***** Information supplied
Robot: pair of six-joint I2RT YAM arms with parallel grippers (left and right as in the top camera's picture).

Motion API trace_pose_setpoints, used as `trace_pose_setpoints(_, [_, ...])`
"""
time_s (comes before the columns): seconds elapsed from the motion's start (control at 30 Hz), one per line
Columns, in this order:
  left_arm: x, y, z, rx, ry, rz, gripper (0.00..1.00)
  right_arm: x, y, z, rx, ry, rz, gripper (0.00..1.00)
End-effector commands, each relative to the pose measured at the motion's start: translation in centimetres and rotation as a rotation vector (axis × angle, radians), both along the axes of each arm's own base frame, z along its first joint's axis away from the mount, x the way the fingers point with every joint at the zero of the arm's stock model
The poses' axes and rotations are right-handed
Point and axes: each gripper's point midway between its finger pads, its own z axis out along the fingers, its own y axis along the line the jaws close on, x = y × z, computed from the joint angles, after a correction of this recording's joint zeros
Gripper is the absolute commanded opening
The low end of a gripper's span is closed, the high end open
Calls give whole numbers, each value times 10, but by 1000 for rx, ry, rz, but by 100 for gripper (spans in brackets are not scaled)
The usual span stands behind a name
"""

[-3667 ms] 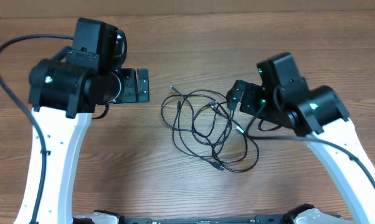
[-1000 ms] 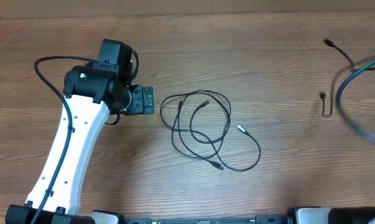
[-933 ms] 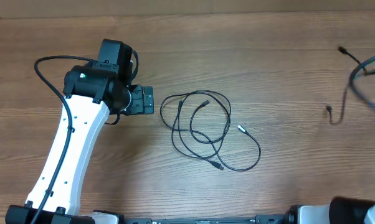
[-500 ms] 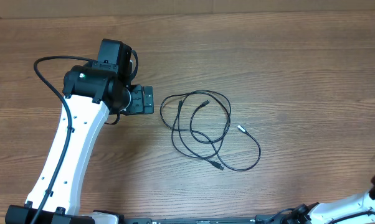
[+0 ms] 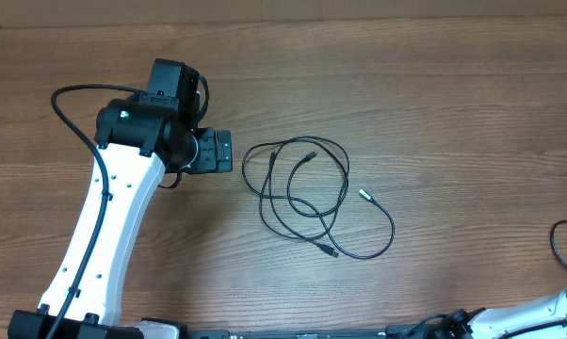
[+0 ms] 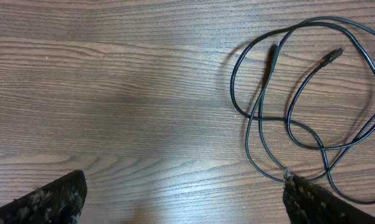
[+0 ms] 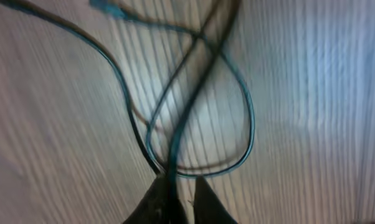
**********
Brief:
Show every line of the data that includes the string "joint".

Reply:
Robot: pair of six-joint I2RT YAM arms with parallel grippers (left and right as in the top camera's picture).
End-effector commands, each relative to the pose measured at the motion's start: translation in centimetres and rotation as a rotation vector (axis × angle, radians), both along the axes of each arm's own base frame, z along its first joint's axis away from the mount, x the way the fingers point with every joint at the zero of the arm's stock model
Point and axes: each gripper's point midway between its finger pads, its own z axis out along the fingers, its own y axis along the line the jaws close on, x = y × z, computed from the joint angles, after a correction of this recording's joint zeros

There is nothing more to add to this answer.